Para las grandes empresas -las más sindicalizadas-, muchas de las propuestas de la futura Ley de Igualdad son «viejas». Los delegados sindicales en Induyco e Iberdrola coinciden al reseñar que «hay cosas que ya teníamos de antes». 'Cosas' como la «posibilidad de reducir la jornada laboral, mejorar las condiciones de trabajo o solicitar una excedencia cuando se tienen hijos pequeños», explican Soledad Pérez Díaz y Juan Sánchez Benítez.
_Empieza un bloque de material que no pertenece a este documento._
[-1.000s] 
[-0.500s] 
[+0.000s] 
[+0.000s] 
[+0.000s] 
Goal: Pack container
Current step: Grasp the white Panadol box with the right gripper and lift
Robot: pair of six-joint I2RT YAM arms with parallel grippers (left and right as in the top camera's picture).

Es cierto que algunos puntos se lograron hace años a pulso de negociación y de huelga. «Como cuando conseguimos que Induyco nos pagara parte del coste de la guardería de nuestros hijos», recuerda Pérez Díaz. De aquél «avance importantísimo» -que permitió a las madres conservar su puesto de trabajo- han pasado ya tres décadas. «Creemos que en nuestra empresa será fácil aplicar la ley. Lo difícil, en realidad, será cambiar el modo de pensar y los métodos de antaño», agrega.
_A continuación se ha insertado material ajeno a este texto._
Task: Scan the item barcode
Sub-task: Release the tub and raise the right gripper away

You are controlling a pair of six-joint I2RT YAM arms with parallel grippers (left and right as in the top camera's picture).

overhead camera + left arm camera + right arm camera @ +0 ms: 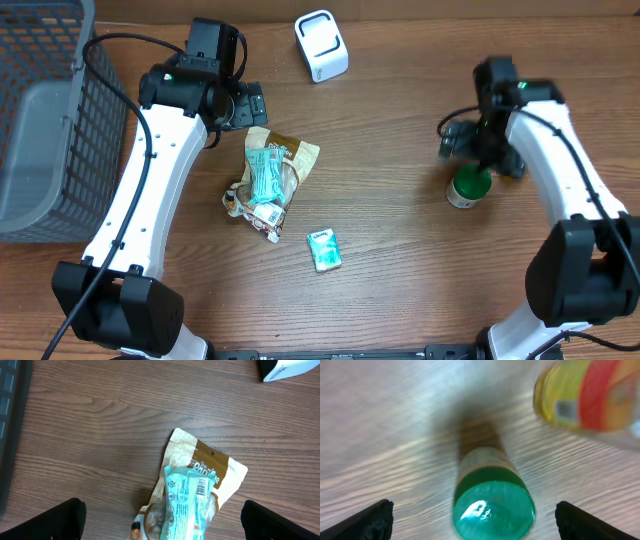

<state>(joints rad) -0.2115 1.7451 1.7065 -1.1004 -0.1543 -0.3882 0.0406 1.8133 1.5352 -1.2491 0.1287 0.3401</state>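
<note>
A small bottle with a green lid point(467, 186) stands upright on the table at the right. My right gripper point(474, 158) hangs just above it. In the right wrist view the green lid point(492, 505) sits between the two spread black fingertips point(370, 520), and neither touches it; the right gripper point(475, 521) is open. The white barcode scanner point(321, 45) stands at the back centre. My left gripper point(250, 106) is open above a teal packet point(187, 500) lying on a brown-and-cream snack bag point(220, 467), holding nothing.
A grey mesh basket point(45, 120) fills the far left. A small teal box point(323, 248) lies near the front centre. A blurred yellow and red container point(590, 395) shows beside the bottle in the right wrist view. The scanner's corner point(290, 370) is in the left wrist view.
</note>
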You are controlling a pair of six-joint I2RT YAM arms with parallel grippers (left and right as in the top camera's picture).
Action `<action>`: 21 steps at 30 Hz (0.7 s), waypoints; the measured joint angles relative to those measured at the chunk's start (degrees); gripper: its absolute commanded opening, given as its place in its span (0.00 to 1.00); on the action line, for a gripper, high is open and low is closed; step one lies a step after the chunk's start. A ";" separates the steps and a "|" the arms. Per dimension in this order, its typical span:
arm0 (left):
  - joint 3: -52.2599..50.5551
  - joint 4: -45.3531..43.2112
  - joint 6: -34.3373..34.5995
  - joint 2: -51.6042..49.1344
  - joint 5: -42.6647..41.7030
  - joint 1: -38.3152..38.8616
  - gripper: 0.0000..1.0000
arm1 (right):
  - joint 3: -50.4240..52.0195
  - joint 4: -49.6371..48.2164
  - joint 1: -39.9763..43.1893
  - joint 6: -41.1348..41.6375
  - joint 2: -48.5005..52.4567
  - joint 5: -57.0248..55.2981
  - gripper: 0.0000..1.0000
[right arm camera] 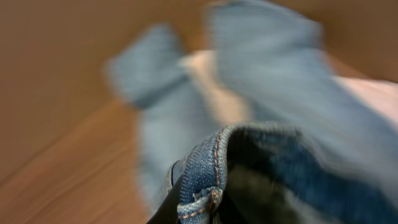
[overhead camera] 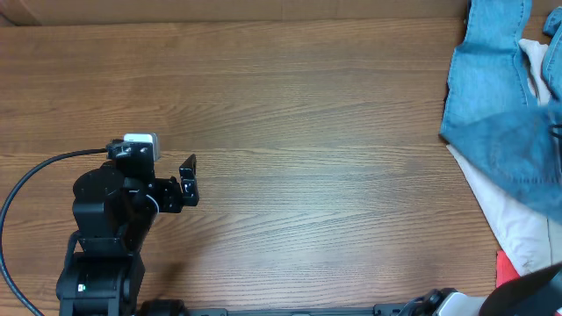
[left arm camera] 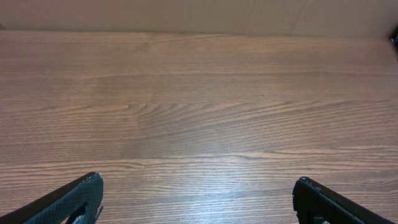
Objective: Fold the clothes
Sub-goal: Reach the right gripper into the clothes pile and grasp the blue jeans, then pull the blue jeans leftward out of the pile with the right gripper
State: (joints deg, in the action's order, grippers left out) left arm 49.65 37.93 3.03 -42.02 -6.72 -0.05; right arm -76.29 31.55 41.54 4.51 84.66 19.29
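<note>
- While your left gripper hangs over the table toward the near-left corner, its fingers are spread wide. There's only bare wood between them, so it's holding nothing.
- The jeans are bunched up along the right edge, running from the far-right corner down toward the near side, well apart from your left gripper.
- They're lying partly over a beige garment, and a bit of red garment peeks out by the near-right corner.
- Your right wrist view is super blurry. A denim waistband with a belt loop sits right up against the right gripper, but honestly I can't tell if it's clamped on it or apart.
</note>
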 measured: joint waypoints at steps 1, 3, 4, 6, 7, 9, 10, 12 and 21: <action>0.00 -0.09 0.00 0.00 0.00 0.00 1.00 | -0.15 1.03 -3.19 0.00 -1.73 0.24 0.05; 0.00 -0.26 0.00 0.00 0.00 0.00 1.00 | -0.22 2.47 -9.14 -0.04 -4.59 0.44 0.05; 0.00 -0.28 0.00 0.00 0.00 0.00 1.00 | -0.20 2.91 -11.96 -0.07 -5.73 0.46 0.05; 0.02 -0.68 0.00 0.00 0.00 0.00 1.00 | -0.22 3.65 -18.49 -0.04 -7.87 0.07 0.05; 0.02 -0.90 0.00 0.00 0.00 0.00 1.00 | -0.22 3.93 -21.46 -0.02 -8.66 -0.24 0.05; 0.02 -1.18 0.00 0.00 0.00 0.00 1.00 | -0.22 4.07 -27.67 0.00 -9.84 -1.33 0.05; 0.02 -1.40 0.00 0.00 0.00 0.00 1.00 | -0.22 4.07 -32.04 0.02 -10.27 -2.43 0.05; 0.02 -1.75 0.00 0.00 0.00 0.00 1.00 | -0.22 4.04 -37.13 0.22 -10.40 -3.80 0.05; 0.02 -3.69 0.00 0.00 0.00 -0.04 1.00 | -0.22 -4.13 -58.99 2.05 -8.66 -16.22 0.05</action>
State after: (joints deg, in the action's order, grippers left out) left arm 49.67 34.24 3.03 -42.02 -6.72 -0.10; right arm -76.51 27.42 -17.45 6.57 76.01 3.07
En Iberdrola -y pese a que la mayoría son hombres-, hay «un buen acuerdo» sobre los permisos de maternidad. «La empresa tiene bastante sensibilidad en ese sentido», reconoce el delegado de CC OO. «Nuestros convenios son pioneros en muchos aspectos -insiste Sánchez-. Las herramientas están y se aprovechan, para reducir las jornadas, para los permisos en las parejas de hecho ».